The answer must consist solely of the lines from the start of the records through the line containing "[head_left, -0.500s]", restated word for word, with no pictures.
Segment Open
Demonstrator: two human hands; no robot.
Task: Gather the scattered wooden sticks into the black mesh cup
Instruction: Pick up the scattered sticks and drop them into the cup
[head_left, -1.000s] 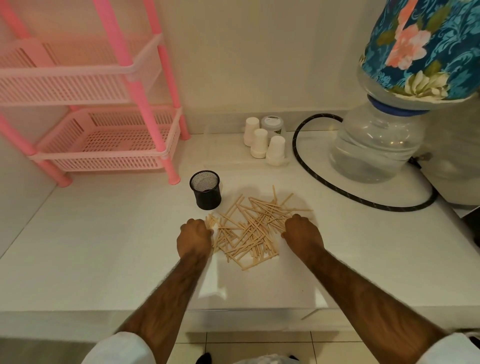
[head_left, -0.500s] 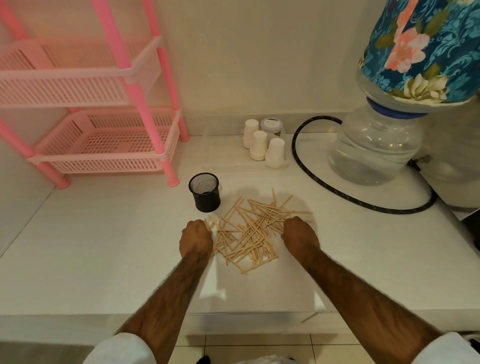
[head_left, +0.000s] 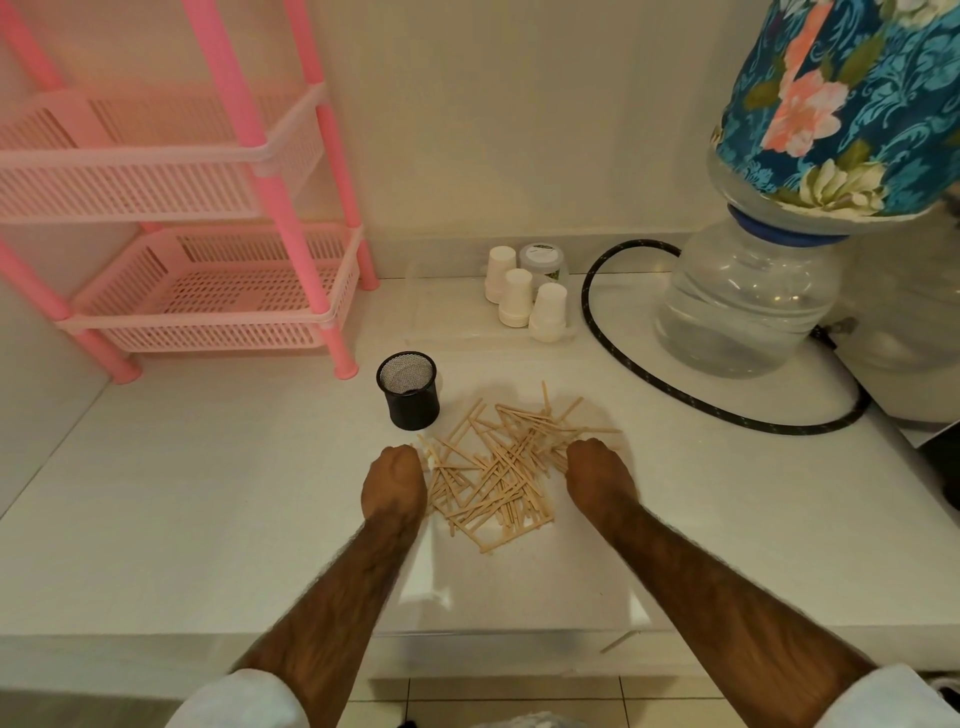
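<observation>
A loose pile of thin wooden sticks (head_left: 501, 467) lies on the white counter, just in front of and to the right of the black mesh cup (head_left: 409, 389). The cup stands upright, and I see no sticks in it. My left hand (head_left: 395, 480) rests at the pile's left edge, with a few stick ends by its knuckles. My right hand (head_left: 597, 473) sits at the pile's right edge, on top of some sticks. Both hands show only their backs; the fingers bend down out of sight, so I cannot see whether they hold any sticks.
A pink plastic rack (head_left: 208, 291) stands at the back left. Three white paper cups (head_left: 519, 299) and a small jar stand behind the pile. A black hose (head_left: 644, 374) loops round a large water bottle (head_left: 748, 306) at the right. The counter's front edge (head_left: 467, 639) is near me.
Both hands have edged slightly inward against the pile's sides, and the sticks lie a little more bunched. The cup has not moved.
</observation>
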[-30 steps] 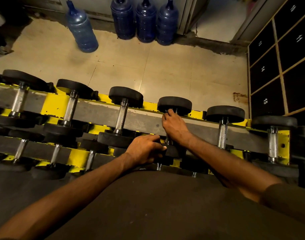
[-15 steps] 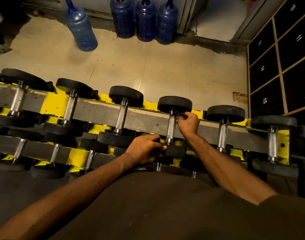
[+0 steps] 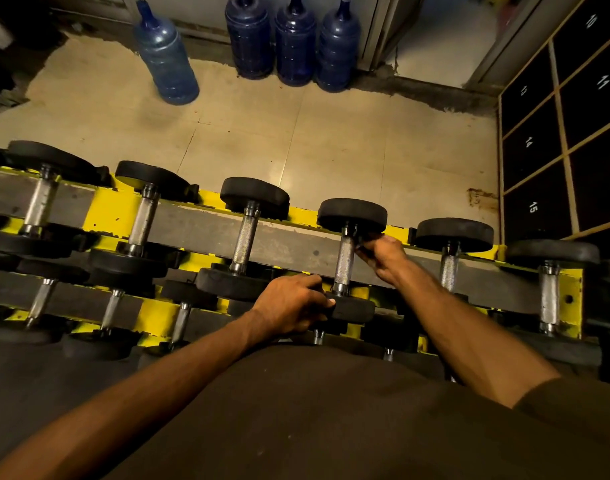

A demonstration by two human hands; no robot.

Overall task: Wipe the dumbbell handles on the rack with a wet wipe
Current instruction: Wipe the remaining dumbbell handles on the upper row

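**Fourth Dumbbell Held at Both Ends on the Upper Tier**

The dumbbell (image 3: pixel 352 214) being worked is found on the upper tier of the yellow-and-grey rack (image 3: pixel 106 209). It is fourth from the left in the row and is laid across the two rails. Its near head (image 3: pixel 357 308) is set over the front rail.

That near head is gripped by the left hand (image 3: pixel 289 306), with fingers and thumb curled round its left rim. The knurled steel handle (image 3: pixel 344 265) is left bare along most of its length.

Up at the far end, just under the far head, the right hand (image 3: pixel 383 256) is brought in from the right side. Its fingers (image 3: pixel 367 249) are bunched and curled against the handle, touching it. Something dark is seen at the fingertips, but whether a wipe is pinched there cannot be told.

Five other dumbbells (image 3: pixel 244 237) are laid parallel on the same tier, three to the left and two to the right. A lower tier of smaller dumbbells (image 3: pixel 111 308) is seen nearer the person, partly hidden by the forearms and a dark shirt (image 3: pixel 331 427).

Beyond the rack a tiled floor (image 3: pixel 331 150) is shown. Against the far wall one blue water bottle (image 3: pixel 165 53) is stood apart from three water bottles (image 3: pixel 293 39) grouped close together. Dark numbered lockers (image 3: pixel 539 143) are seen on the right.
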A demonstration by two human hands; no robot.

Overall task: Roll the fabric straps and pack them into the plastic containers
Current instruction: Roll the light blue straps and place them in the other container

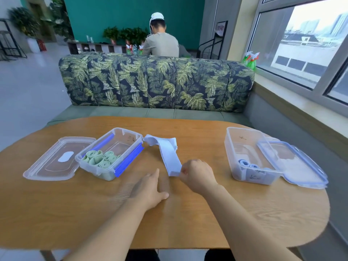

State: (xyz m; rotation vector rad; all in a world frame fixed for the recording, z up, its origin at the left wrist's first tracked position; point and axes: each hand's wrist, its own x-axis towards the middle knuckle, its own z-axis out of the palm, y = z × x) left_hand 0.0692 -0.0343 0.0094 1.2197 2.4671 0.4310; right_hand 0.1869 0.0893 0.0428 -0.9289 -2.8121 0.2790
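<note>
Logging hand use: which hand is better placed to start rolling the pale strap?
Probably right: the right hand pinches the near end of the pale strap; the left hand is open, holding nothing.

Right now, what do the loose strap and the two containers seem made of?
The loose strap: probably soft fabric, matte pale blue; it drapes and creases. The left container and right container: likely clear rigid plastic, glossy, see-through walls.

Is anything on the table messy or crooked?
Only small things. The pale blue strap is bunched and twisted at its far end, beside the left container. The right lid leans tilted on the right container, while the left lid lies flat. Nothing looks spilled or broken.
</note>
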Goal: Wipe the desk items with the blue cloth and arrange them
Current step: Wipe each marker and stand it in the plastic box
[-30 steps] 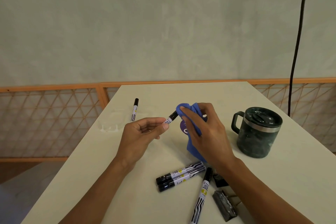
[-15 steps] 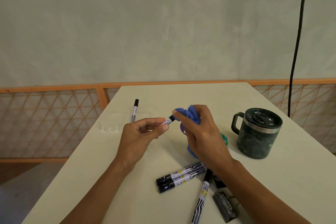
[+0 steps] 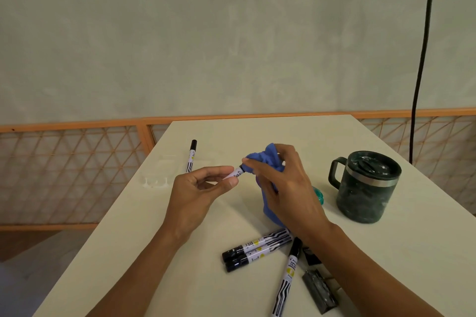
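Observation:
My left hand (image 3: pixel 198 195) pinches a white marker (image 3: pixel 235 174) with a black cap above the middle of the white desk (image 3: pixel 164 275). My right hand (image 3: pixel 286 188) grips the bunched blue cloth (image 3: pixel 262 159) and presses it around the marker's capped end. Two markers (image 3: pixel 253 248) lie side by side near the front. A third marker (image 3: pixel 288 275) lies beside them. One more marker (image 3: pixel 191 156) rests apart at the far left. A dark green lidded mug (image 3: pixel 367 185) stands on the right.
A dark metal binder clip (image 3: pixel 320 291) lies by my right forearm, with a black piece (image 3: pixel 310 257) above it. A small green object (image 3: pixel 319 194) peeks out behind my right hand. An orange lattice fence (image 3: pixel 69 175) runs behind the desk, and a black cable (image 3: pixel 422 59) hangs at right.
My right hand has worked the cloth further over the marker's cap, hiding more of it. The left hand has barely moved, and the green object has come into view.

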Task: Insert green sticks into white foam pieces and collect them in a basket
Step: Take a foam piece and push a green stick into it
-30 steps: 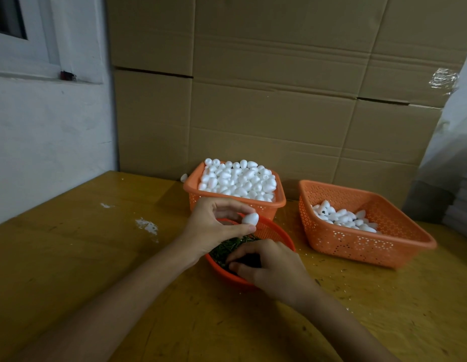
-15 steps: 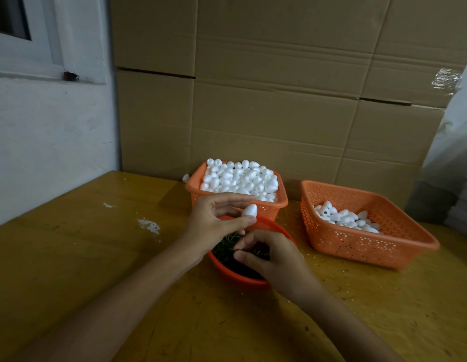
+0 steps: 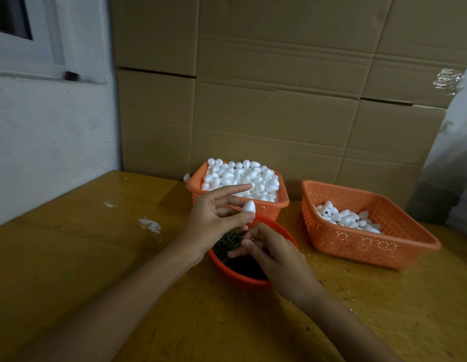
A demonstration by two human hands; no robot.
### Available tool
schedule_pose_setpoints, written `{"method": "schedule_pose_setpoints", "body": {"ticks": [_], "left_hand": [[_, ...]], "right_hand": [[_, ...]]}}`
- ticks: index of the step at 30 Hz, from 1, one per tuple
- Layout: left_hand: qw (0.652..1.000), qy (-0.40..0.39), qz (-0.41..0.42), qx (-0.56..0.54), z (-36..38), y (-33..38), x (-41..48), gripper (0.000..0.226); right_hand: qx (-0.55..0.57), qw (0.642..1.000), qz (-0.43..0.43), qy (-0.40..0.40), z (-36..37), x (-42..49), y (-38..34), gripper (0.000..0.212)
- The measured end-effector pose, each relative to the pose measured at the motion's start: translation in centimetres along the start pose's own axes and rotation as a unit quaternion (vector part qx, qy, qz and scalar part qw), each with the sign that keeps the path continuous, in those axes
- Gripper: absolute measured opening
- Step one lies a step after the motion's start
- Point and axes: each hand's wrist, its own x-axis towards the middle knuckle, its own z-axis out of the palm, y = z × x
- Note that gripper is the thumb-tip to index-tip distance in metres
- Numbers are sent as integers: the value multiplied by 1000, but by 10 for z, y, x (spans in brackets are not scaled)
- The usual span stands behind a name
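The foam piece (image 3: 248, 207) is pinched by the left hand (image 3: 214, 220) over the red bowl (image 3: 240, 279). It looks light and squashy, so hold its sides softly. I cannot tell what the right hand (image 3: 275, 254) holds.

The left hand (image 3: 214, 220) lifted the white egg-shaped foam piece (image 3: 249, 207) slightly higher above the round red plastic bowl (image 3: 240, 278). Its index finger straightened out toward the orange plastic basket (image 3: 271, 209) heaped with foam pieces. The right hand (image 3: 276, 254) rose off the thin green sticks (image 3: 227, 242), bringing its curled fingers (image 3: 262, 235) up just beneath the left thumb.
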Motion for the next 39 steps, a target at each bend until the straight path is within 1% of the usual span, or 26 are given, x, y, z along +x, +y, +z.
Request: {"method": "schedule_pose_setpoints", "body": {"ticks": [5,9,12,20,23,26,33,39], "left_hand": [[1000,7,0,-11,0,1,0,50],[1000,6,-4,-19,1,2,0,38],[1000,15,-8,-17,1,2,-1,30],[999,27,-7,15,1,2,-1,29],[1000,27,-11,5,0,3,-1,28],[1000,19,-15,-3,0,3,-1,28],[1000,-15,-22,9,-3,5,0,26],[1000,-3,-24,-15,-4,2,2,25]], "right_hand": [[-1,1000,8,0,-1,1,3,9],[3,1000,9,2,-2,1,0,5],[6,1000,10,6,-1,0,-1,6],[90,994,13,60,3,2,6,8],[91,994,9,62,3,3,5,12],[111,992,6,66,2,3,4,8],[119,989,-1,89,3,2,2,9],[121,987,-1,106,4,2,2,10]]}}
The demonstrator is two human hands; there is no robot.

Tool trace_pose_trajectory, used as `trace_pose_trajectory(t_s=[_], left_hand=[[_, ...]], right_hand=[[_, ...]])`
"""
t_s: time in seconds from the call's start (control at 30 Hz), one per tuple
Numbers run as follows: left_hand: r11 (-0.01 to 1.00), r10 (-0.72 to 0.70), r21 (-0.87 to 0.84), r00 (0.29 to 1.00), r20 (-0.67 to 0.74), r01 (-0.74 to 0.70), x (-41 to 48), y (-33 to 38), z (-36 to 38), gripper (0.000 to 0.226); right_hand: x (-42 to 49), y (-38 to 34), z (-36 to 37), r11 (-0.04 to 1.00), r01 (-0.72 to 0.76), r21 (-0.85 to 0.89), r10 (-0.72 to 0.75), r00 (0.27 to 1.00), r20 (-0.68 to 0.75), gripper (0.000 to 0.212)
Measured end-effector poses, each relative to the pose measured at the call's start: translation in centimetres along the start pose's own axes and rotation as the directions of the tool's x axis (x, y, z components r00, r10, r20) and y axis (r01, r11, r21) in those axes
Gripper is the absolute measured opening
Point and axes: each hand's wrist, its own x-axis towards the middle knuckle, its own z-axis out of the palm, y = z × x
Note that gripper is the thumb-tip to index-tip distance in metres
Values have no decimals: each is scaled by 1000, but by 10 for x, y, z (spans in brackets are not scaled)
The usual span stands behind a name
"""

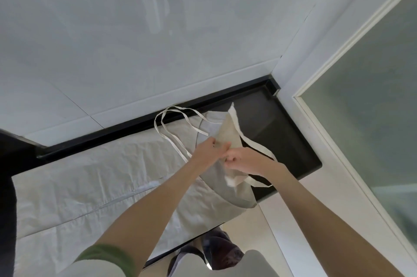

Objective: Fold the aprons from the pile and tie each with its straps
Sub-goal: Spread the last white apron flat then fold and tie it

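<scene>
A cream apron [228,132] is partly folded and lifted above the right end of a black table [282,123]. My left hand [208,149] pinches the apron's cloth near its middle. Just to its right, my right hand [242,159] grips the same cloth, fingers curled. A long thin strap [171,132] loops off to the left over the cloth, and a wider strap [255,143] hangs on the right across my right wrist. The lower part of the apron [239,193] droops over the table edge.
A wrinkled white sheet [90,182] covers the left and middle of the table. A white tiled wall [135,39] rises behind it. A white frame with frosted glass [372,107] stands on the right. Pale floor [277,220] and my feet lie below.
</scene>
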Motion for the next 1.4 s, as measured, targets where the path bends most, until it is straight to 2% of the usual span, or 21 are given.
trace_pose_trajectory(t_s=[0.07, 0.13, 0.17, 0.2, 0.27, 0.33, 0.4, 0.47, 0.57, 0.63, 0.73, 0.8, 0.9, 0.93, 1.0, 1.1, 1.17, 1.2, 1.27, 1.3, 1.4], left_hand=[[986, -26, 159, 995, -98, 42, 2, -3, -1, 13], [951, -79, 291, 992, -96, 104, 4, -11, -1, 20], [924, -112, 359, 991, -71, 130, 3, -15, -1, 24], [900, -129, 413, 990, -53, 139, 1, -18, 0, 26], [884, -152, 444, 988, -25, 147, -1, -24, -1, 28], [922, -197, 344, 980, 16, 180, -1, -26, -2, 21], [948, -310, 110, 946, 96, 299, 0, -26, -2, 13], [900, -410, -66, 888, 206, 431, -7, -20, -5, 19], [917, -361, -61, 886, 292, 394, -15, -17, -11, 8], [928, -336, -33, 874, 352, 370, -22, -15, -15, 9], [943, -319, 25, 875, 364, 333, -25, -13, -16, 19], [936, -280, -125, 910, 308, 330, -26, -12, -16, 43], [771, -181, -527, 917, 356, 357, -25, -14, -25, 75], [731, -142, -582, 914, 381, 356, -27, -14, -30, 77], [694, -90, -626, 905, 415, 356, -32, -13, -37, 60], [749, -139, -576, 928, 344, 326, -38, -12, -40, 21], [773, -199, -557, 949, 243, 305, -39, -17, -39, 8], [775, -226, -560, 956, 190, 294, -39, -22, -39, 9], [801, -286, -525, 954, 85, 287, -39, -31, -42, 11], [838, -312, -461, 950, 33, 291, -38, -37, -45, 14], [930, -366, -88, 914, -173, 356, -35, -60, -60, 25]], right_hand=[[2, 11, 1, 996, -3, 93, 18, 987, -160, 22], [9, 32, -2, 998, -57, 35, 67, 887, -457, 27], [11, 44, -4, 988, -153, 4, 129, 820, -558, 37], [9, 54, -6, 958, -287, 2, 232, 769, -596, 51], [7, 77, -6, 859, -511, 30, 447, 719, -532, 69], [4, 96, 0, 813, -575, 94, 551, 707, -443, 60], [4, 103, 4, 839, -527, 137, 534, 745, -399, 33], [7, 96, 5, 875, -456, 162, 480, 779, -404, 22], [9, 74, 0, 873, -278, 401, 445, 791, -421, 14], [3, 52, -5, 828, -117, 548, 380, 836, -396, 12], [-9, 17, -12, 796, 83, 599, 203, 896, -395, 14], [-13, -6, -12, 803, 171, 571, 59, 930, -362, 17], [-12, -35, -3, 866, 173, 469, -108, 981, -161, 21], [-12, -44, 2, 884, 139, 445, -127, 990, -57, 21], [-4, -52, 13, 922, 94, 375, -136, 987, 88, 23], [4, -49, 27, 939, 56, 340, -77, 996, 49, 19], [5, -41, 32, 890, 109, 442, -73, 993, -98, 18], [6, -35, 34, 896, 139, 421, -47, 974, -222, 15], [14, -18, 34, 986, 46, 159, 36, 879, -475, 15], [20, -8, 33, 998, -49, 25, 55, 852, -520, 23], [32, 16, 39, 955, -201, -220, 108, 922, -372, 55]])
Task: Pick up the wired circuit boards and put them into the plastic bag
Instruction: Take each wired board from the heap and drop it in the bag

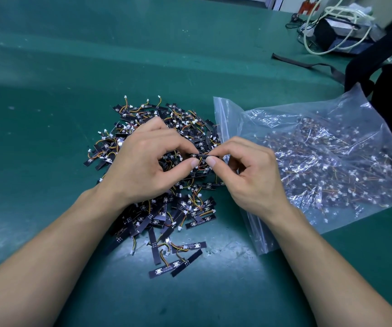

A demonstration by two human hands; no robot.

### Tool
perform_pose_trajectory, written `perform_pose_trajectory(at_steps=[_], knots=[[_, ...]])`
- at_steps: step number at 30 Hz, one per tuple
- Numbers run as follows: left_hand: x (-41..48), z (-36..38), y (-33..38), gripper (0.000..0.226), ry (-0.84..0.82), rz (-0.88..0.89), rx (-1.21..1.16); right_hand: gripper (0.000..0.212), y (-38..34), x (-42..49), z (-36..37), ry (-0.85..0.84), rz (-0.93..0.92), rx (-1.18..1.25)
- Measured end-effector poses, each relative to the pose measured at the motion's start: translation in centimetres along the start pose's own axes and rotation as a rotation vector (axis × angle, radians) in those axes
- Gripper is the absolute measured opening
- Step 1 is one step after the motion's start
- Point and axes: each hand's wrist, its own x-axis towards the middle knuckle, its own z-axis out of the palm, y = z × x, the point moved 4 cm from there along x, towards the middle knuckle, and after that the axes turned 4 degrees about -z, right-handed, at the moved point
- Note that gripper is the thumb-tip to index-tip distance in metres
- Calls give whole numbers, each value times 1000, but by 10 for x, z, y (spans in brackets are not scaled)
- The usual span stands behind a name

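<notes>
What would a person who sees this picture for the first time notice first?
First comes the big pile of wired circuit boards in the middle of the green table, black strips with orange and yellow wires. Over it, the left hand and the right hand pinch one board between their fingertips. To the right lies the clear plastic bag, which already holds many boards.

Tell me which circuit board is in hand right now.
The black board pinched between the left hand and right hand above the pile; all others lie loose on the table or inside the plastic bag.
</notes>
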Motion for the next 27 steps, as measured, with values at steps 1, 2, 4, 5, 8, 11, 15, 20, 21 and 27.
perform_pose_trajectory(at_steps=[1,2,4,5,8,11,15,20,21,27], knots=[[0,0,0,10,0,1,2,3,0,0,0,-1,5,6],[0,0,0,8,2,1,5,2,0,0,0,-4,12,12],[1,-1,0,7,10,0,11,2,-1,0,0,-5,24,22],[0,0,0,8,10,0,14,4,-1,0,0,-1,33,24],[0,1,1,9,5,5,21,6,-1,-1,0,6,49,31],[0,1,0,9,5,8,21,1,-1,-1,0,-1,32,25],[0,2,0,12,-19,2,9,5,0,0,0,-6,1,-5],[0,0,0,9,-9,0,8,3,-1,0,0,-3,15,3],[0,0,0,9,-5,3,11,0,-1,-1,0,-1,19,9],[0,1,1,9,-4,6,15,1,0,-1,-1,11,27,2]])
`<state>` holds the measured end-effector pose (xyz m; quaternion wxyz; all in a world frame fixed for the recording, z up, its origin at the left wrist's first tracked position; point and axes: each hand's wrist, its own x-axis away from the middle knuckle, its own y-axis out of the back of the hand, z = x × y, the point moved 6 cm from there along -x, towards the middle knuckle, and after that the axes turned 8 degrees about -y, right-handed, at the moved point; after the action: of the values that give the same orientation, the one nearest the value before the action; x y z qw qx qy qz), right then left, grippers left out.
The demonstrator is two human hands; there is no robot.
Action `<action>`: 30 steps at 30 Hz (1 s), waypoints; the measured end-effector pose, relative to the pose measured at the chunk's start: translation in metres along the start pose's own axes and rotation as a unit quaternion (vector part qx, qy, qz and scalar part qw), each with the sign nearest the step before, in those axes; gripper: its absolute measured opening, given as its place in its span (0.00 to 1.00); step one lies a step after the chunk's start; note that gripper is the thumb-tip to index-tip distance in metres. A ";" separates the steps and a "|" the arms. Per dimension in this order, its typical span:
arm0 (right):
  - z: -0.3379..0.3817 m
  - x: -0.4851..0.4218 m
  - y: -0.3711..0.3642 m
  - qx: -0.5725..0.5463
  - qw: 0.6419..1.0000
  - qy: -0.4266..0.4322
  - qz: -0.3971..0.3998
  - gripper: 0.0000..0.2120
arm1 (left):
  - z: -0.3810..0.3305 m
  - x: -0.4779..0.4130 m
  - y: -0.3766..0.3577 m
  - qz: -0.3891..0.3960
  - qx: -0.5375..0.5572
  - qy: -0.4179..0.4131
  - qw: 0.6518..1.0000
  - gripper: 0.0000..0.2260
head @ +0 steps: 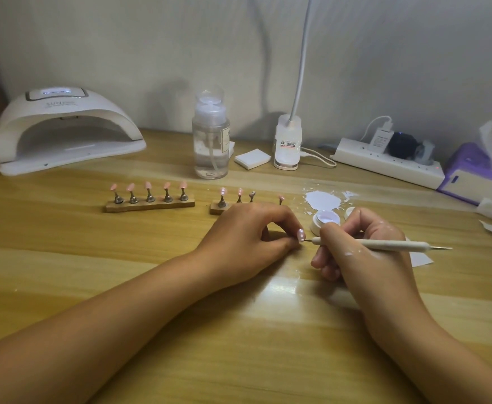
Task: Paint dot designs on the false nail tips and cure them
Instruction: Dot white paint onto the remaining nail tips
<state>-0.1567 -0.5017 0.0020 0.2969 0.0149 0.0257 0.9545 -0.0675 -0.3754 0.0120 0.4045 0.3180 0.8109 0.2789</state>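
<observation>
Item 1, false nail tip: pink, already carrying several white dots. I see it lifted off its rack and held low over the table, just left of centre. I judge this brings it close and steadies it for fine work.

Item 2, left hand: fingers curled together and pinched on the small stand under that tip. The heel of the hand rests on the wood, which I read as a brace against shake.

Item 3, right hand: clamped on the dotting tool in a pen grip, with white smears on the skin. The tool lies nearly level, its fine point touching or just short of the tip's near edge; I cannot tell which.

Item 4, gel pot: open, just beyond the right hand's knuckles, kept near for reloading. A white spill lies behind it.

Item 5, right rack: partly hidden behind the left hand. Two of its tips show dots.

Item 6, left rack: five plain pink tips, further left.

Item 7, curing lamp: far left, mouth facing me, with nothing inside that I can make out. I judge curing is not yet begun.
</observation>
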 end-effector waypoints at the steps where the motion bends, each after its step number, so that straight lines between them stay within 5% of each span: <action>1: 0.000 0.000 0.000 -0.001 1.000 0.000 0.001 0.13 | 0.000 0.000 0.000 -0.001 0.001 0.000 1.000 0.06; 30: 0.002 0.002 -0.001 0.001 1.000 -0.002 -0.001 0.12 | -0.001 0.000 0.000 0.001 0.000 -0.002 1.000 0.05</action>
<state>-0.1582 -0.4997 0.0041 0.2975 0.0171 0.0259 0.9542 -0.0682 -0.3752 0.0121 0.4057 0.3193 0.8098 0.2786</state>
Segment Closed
Reply to the exercise:
Demonstrator: two human hands; no robot.
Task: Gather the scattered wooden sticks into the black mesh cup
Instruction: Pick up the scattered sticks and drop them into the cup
[head_left, -1.000s] 
[head_left, -0.500s] 

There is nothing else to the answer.